MixUp is a data augmentation method that blends images and their labels. It helps models generalize better. Because it changes training data, the key metrics to watch are validation accuracy and validation loss. These show if the model learns well on new, unseen data. Also, robustness metrics like accuracy on noisy or adversarial examples matter, since MixUp aims to improve model stability.
MixUp strategy in Computer Vision - Model Metrics & Evaluation
Actual \ Predicted | Cat | Dog | Bird
-------------------|-----|-----|-----
Cat | 45 | 3 | 2
Dog | 4 | 43 | 3
Bird | 1 | 2 | 47
Total samples = 150
TP (example for Cat) = 45
FP (Cat predicted but not Cat) = 4 + 1 = 5
FN (Cat actual but not predicted) = 3 + 2 = 5
Precision (Cat) = 45 / (45 + 5) = 0.9
Recall (Cat) = 45 / (45 + 5) = 0.9
This matrix shows balanced precision and recall, indicating MixUp helped the model generalize well across classes.
MixUp encourages smoother decision boundaries, which can improve both precision and recall. But sometimes, increasing recall (catching more true positives) may lower precision (more false positives). For example:
- High precision, low recall: Model is very sure but misses some true cases.
- High recall, low precision: Model catches most true cases but also many wrong ones.
MixUp helps balance this tradeoff by making the model less confident on ambiguous samples, improving overall robustness.
Good:
- Validation accuracy steadily improves or stays stable compared to baseline.
- Validation loss decreases smoothly without sudden jumps.
- Precision and recall are balanced and high (e.g., above 85%).
- Model performs well on noisy or mixed inputs.
Bad:
- Validation accuracy drops or fluctuates wildly.
- Validation loss is high or unstable.
- Precision or recall is very low, showing poor generalization.
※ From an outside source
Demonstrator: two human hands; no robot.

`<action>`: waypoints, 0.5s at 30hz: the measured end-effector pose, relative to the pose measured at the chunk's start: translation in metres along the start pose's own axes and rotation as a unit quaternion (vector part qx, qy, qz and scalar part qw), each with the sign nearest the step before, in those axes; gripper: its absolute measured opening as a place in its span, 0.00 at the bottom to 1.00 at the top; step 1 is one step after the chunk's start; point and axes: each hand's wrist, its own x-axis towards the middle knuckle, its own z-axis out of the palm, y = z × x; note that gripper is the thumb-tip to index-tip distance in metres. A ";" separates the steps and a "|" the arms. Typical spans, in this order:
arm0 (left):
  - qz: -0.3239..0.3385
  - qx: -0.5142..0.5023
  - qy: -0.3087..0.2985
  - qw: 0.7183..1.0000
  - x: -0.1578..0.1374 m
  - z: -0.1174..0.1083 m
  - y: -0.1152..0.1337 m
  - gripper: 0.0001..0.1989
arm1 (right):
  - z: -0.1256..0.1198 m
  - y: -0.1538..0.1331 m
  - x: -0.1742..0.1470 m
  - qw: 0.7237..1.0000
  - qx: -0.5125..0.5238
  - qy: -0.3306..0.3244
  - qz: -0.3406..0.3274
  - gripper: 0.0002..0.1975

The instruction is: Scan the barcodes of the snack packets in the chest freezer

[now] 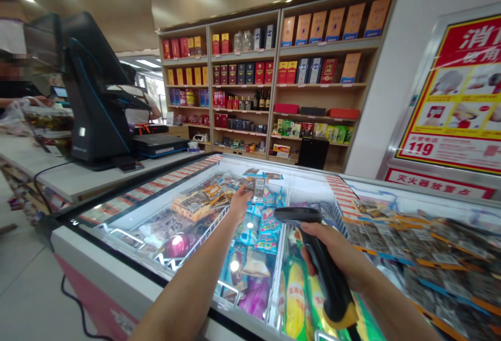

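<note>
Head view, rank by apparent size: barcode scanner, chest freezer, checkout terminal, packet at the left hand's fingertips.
Largest to smallest:
1. Chest freezer, partly out of frame
2. Checkout terminal
3. Barcode scanner, flattered by being close to the camera
4. Packet at the left hand's fingertips

Handheld barcode scanner (323, 265), black with yellow trim, corded at its base, gripped aslant in the right hand (336, 247) with its head pointing leftward; and one small printed packet (259, 188), partly hidden by the left hand's (239, 204) fingers, held above the glass-topped chest freezer (105, 268).
</note>
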 end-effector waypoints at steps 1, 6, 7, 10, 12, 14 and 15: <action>-0.007 -0.004 -0.001 1.000 0.001 0.000 -0.001 0.17 | 0.000 0.001 0.001 1.000 -0.010 0.004 0.003 0.13; -0.007 -0.012 0.005 1.000 0.005 -0.001 -0.005 0.17 | 0.002 0.006 0.004 0.999 -0.044 0.028 -0.003 0.13; -0.003 -0.013 0.001 1.000 0.006 -0.001 -0.006 0.17 | 0.002 0.006 0.004 0.999 -0.042 0.031 -0.004 0.13; 0.007 -0.016 -0.013 1.000 0.007 0.000 -0.008 0.16 | 0.002 0.008 0.004 0.999 -0.031 0.027 -0.006 0.12; 0.012 -0.015 -0.015 1.000 0.008 0.000 -0.009 0.15 | 0.001 0.008 0.004 0.999 -0.029 0.020 -0.003 0.13; 0.013 -0.008 -0.010 1.000 0.008 0.000 -0.010 0.15 | 0.001 0.007 0.004 0.999 -0.035 0.017 0.003 0.14; 0.014 -0.007 -0.009 1.000 0.008 -0.001 -0.010 0.16 | 0.001 0.007 0.004 0.999 -0.041 0.021 0.005 0.14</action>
- Model fails on augmented or mixed samples, indicating overfitting.
- Accuracy paradox: Accuracy may look good but model might not handle real mixed data well.
- Data leakage: Mixing training and validation data accidentally can inflate metrics.
- Overfitting signs: Training loss very low but validation loss high means model memorizes instead of generalizing.
- Ignoring robustness: Only checking accuracy on clean data misses MixUp benefits on noisy inputs.
Your model trained with MixUp has 98% accuracy but only 12% recall on a rare class. Is it good for production? Why or why not?
Answer: No, it is not good. High accuracy can be misleading if the rare class is small. Low recall means the model misses most true cases of that class, which can be critical depending on the task. You should improve recall to catch more true positives, even if accuracy drops slightly.